_Work task_
Please return all lines from the records below that include the string "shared".

Records from a collection
= Beginning of Section =
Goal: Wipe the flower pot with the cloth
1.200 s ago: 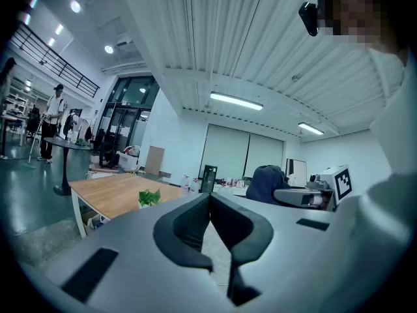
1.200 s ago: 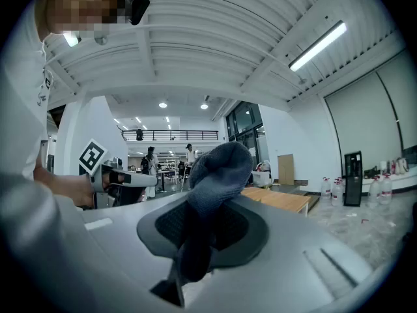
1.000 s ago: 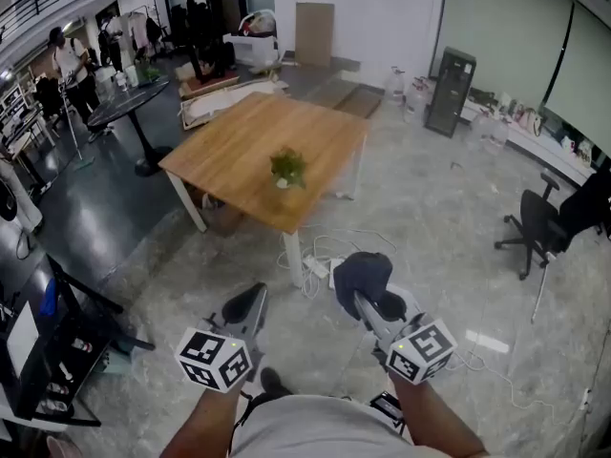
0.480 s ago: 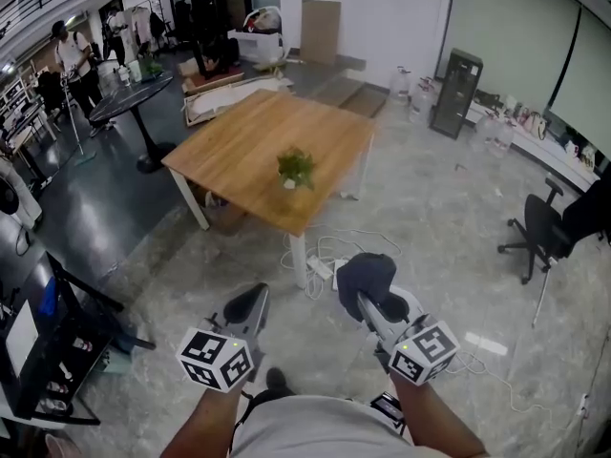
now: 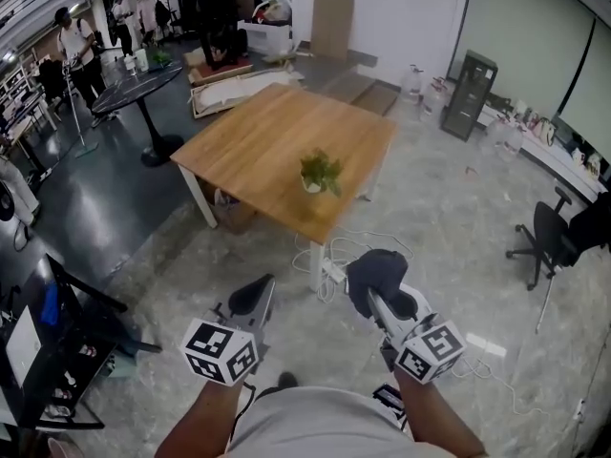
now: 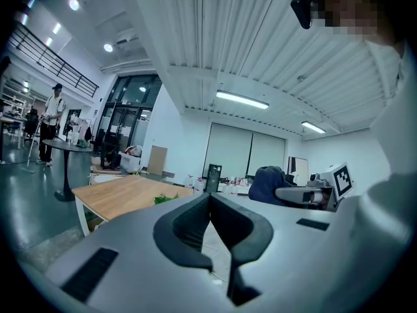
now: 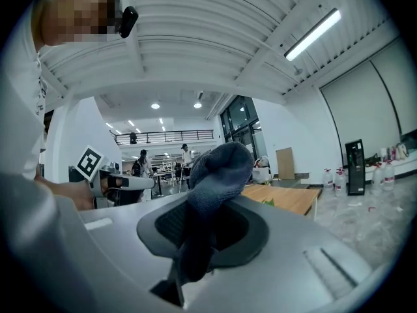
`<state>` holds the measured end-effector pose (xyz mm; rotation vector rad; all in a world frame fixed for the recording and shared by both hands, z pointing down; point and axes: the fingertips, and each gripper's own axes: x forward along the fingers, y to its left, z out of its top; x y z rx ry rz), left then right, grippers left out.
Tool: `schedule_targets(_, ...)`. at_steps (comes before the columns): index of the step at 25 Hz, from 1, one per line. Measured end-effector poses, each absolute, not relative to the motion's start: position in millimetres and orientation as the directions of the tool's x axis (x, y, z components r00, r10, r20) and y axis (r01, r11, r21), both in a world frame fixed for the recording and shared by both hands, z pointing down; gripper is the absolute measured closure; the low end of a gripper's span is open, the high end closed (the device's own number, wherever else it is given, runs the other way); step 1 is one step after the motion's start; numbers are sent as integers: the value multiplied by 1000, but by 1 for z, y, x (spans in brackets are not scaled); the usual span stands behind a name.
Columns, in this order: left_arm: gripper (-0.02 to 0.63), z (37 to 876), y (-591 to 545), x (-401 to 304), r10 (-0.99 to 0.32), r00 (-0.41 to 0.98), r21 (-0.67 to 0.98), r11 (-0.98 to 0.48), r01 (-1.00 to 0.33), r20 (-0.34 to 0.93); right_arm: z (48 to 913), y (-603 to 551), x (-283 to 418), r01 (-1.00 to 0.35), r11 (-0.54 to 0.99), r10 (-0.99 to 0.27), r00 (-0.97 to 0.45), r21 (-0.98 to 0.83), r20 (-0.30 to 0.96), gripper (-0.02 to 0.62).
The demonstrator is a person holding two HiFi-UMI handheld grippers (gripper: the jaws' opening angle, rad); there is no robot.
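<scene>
Right gripper clamps a bunched dark blue-grey cloth, held up in front of the person. Beside it, the left gripper has its jaws closed on nothing. Well ahead of both, the small flower pot, apparently white and holding a green leafy plant, stands near the front edge of a square light-wood table on a pale grey stone-patterned floor.

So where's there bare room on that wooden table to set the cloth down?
Nearly all the wooden table is bare: everything from the flower pot to the far and left edges. Only the pot's near-right edge is taken. Cables clutter the floor by its near leg.
</scene>
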<state>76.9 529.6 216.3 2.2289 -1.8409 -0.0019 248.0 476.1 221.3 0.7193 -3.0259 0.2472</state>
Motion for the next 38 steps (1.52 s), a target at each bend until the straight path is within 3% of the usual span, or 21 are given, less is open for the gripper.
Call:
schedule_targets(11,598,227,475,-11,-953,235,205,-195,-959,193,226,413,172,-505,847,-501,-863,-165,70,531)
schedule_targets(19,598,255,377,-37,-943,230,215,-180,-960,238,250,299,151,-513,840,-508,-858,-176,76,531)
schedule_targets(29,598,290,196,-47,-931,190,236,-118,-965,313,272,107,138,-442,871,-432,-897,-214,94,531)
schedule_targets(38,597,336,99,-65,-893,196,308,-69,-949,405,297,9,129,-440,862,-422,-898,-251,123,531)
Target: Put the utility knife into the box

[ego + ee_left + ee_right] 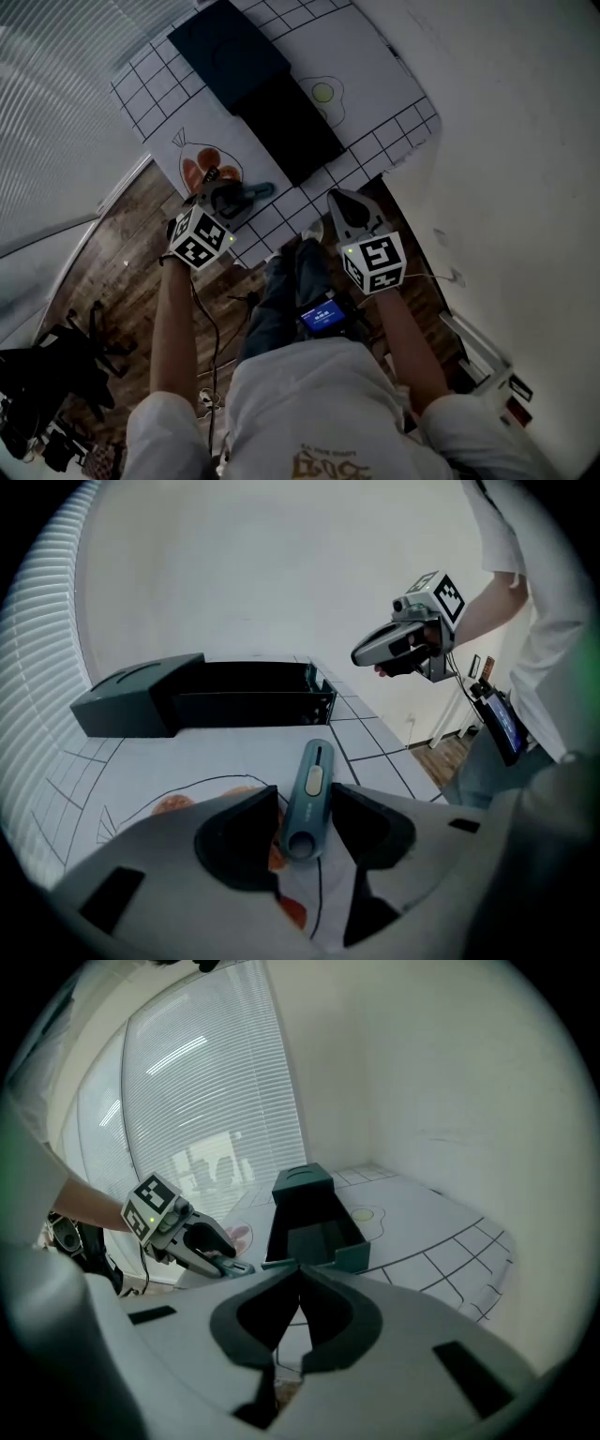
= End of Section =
_Task solution_
`<state>` holds the measured end-effector pose (xyz mm; rotation vector rad; all in a world frame fixed for the recording and shared by both hands, z pointing down; point and axes: the fingertips, and each gripper's own axes: x forward along the fingers, y to its left, z out of its top; x y z rx ry rz), left then right, grippers left out.
Tool: `schedule_targets(_, ...)`. at_steps (comes before the columns): index of the step at 25 Hz, from 1, one per line. Measured end-effector poses, each absolute, not relative to the motion's start: position in millimetres and orientation as the directions of the tool's x axis (x, y, z components r00, r10, r20) and y axis (r01, r11, r21), both in a world frame fixed for the recording and shared by both hands, z pointing down; gripper is the absolute measured closure; the low end of a gripper's span is open, the high end closed (the device's own number, wherever else it is given, runs the other way); step 1 is one step after the motion's start; numbers are sent as integers: the value multiplied by 1000, but by 1 for z, y, x (spans in brackets are not scaled); the usual span stands behind a name.

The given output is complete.